Initialising TateShopAPI

A working instance of TateShopAPI must always be initiated with correct values for the api_host and client_id. These should be defined in the settings applied in the production application.

It is important that client_id be treated as a secret and not committed to this or any other repository in plain text.

api_host is the URL of the API that prefixes the specific endpoint being queried. The final segment of this URL specifies the version number (in the format YY_M). There is a case to be made for treating this version number as a separate setting to the base URL of the API.

Using TateShopAPI

TateShopAPI supports two public methods: .products() and .product_search(), corresponding to the Salesforce endpoints with the same names.
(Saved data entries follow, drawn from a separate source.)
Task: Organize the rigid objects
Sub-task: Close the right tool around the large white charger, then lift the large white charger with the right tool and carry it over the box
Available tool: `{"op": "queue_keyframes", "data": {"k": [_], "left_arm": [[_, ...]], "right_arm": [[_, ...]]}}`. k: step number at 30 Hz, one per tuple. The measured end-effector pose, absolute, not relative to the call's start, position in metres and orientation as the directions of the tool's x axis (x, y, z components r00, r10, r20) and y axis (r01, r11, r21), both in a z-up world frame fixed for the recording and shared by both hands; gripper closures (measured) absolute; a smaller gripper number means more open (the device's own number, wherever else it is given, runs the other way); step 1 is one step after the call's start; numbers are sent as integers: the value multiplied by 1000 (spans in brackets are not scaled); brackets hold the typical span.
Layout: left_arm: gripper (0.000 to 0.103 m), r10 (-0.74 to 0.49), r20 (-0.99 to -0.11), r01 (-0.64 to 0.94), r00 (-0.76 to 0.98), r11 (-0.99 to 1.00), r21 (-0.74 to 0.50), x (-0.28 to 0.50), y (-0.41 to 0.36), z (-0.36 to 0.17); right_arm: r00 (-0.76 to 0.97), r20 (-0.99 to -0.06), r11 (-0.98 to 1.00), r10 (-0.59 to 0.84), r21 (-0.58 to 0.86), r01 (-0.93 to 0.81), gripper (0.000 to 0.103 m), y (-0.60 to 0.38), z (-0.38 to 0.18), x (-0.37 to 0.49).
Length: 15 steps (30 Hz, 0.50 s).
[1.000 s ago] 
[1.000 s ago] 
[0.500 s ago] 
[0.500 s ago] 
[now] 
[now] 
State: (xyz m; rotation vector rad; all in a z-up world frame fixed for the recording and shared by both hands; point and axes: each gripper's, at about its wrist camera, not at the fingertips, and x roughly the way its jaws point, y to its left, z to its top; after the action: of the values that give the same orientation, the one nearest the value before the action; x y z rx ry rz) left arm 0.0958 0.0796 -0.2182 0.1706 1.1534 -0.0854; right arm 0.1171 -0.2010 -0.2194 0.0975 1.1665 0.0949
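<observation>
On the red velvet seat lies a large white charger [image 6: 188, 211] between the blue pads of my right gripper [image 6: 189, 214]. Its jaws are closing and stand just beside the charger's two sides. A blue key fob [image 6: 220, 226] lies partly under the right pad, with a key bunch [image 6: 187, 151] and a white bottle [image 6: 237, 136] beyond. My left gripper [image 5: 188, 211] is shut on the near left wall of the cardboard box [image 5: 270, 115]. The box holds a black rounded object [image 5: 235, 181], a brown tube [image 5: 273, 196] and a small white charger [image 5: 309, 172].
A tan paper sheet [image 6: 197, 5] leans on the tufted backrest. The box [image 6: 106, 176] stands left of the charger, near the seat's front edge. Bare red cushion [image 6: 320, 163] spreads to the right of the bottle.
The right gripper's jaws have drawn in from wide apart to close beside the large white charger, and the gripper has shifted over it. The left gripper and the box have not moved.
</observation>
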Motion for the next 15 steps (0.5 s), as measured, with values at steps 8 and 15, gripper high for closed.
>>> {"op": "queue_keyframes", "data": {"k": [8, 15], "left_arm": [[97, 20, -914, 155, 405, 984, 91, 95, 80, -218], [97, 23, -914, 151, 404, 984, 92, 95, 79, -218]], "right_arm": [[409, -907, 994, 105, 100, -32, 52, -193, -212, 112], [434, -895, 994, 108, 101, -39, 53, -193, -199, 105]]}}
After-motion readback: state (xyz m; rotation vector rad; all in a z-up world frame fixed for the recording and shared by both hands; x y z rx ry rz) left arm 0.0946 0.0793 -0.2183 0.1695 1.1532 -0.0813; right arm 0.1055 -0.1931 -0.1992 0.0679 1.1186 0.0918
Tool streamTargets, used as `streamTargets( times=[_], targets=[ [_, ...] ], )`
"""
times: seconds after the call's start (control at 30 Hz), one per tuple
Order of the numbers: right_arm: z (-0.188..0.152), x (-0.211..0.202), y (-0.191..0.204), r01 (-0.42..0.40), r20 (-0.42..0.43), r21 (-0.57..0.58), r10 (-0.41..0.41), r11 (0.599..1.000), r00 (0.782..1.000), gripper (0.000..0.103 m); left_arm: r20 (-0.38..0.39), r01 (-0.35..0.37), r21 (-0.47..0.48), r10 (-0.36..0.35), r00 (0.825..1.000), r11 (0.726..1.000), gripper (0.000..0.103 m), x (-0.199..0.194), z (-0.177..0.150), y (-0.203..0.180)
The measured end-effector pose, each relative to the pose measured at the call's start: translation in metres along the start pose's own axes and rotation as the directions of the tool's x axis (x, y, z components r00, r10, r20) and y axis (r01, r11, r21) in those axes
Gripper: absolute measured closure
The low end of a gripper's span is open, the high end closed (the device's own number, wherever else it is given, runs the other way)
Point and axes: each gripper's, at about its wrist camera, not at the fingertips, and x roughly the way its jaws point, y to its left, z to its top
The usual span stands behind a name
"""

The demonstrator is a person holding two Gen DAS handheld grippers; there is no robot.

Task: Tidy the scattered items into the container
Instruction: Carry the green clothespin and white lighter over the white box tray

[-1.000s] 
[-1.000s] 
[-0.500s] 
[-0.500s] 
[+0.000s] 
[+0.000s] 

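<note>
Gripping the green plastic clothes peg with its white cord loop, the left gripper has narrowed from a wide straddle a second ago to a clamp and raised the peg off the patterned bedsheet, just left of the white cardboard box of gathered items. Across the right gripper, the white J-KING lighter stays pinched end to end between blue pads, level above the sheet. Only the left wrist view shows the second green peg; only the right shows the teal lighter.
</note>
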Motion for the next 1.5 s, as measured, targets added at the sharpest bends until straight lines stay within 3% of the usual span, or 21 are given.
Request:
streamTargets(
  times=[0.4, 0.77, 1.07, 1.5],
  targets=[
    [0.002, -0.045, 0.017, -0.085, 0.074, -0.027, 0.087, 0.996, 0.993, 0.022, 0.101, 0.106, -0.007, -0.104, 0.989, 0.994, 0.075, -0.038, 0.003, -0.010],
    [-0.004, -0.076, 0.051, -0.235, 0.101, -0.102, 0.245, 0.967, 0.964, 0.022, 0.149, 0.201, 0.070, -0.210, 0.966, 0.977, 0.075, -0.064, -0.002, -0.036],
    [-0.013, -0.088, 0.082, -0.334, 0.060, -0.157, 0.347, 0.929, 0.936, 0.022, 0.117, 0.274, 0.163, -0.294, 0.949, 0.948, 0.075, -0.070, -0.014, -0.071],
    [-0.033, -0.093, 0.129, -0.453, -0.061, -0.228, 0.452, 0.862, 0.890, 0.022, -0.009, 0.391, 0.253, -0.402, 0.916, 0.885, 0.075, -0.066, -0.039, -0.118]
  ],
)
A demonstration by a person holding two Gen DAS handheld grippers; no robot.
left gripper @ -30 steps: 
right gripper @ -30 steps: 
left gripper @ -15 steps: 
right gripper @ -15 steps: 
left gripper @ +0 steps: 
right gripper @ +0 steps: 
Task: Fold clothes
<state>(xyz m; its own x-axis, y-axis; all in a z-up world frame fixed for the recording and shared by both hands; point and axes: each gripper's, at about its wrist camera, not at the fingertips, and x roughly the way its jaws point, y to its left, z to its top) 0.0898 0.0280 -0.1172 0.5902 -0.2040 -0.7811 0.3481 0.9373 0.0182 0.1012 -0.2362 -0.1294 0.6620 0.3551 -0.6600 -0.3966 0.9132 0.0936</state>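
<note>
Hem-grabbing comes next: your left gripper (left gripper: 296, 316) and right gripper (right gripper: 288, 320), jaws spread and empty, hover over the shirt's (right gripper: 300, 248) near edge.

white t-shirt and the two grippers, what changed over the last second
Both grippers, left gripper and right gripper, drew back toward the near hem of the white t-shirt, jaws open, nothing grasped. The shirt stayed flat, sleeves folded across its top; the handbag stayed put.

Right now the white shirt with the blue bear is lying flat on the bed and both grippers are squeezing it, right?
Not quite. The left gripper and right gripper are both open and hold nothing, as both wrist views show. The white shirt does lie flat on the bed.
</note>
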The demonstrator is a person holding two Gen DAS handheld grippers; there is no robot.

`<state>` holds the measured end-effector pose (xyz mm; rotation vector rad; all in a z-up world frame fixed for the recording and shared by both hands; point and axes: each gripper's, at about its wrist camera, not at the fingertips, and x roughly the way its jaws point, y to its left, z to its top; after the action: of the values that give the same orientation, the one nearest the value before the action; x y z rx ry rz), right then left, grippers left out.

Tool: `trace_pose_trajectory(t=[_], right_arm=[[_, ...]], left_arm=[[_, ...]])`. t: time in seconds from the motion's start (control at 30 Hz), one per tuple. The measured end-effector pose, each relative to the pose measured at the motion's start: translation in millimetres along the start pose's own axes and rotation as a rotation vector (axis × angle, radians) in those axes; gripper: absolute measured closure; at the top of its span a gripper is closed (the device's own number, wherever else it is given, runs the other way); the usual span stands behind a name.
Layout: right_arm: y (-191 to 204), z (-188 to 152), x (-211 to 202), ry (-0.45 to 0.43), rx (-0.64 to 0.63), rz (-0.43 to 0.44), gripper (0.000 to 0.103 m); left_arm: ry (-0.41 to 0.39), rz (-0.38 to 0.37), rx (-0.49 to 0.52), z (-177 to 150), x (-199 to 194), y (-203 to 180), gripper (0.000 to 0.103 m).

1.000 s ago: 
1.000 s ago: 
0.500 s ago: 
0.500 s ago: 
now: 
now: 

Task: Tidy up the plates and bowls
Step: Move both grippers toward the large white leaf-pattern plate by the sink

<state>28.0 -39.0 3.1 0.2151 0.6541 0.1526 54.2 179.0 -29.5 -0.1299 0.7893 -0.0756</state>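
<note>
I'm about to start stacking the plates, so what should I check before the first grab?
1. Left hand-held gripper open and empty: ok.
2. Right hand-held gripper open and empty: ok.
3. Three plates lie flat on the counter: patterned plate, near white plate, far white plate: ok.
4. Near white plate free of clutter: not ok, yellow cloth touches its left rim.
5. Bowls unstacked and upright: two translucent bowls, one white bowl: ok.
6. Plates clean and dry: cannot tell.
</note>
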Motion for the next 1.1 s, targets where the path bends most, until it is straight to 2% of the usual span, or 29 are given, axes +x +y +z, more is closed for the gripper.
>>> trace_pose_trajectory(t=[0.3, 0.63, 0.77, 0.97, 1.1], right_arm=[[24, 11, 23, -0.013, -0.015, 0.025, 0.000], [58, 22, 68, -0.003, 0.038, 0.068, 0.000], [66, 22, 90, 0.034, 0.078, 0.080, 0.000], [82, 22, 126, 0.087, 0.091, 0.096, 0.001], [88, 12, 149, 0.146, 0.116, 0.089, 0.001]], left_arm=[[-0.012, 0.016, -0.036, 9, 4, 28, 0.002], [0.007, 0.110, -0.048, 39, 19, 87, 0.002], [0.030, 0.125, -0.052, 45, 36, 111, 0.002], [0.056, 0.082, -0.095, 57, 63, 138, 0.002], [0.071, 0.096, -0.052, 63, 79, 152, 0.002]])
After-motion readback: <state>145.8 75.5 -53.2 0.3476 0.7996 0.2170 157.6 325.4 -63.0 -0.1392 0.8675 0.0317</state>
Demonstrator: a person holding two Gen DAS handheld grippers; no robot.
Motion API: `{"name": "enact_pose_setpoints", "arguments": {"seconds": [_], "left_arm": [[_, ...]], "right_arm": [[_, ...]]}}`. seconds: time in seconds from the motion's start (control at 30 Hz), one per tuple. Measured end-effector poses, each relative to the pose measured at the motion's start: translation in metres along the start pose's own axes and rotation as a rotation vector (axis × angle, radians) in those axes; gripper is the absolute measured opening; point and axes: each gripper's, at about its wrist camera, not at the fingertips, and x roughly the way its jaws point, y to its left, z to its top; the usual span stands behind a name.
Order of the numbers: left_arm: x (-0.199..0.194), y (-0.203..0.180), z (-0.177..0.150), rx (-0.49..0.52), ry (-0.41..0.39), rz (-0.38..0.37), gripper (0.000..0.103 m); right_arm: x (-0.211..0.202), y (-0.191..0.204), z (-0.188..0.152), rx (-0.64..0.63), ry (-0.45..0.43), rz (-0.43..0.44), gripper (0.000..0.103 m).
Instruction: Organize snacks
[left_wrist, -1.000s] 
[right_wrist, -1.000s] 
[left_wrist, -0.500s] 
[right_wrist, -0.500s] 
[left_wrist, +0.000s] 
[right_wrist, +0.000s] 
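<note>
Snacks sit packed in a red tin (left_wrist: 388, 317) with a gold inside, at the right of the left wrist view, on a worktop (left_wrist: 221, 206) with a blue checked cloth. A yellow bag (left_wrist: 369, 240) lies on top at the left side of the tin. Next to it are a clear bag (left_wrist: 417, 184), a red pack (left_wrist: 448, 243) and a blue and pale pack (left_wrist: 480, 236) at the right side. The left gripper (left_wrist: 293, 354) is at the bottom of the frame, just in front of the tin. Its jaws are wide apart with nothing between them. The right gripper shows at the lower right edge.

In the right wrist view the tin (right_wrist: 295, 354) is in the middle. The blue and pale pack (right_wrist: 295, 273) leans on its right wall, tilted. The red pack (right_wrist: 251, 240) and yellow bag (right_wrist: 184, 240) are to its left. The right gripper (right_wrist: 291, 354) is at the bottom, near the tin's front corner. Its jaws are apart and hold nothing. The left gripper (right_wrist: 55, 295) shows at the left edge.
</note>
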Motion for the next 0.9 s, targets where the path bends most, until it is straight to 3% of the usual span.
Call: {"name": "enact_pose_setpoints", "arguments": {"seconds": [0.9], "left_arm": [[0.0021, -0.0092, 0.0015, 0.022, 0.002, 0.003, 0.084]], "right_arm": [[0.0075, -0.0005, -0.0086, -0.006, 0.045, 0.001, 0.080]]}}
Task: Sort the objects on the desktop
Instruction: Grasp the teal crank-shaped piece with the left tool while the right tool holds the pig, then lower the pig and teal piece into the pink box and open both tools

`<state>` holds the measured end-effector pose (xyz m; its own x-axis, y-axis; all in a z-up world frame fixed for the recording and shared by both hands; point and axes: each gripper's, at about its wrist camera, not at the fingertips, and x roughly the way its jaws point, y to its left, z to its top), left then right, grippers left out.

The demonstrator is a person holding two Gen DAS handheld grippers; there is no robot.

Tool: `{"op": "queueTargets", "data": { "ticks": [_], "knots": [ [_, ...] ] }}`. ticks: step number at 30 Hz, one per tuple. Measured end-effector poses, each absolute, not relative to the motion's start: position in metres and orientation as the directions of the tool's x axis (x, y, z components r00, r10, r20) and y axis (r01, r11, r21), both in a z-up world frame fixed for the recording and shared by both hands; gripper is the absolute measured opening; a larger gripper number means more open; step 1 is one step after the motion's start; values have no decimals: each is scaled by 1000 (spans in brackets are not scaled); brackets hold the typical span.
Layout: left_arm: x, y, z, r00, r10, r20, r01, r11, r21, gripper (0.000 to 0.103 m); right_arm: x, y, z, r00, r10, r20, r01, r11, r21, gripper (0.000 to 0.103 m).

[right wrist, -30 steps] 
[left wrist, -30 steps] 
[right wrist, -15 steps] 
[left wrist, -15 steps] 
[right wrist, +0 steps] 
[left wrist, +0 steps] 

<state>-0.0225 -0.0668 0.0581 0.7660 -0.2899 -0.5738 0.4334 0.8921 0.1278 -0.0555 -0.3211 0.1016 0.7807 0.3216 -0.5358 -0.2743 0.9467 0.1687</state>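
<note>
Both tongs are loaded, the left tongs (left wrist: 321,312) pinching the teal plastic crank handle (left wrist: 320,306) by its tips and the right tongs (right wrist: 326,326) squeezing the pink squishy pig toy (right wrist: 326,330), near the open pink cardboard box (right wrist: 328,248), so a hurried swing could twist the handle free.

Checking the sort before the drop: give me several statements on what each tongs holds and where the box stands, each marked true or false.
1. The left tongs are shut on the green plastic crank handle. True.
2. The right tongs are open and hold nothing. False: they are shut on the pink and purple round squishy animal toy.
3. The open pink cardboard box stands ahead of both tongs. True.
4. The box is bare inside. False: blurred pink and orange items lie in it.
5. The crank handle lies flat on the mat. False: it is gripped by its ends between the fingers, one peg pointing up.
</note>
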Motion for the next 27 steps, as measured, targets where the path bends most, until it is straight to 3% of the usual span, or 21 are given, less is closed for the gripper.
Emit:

TateShopAPI.products() retrieves the details of products with known product IDs. These IDs should be passed as a list of strings and/or integers in the required ids argument.

TateShopAPI.product_search() retrieves products that either match a product category (using a filtered search based on category ID) or a keyword query or a combination of the two.

Keyword query pitfalls

Keyword queries for products in the Tate online shop are prone to returning unwanted and irrelevant results thanks to the following factors:

  1. Tate's product catalogue contains a mixture of event tickets and genuine shop products. There is no reliable way to exclude tickets from search results.
  2. The /product_search endpoint of the Salesforce API seems to prioritise retrieval over precision. When multiple terms appear in the query, search results will not necessarily contain every term. Matches will also be returned when query terms are found in the product description, which may be several paragraphs long.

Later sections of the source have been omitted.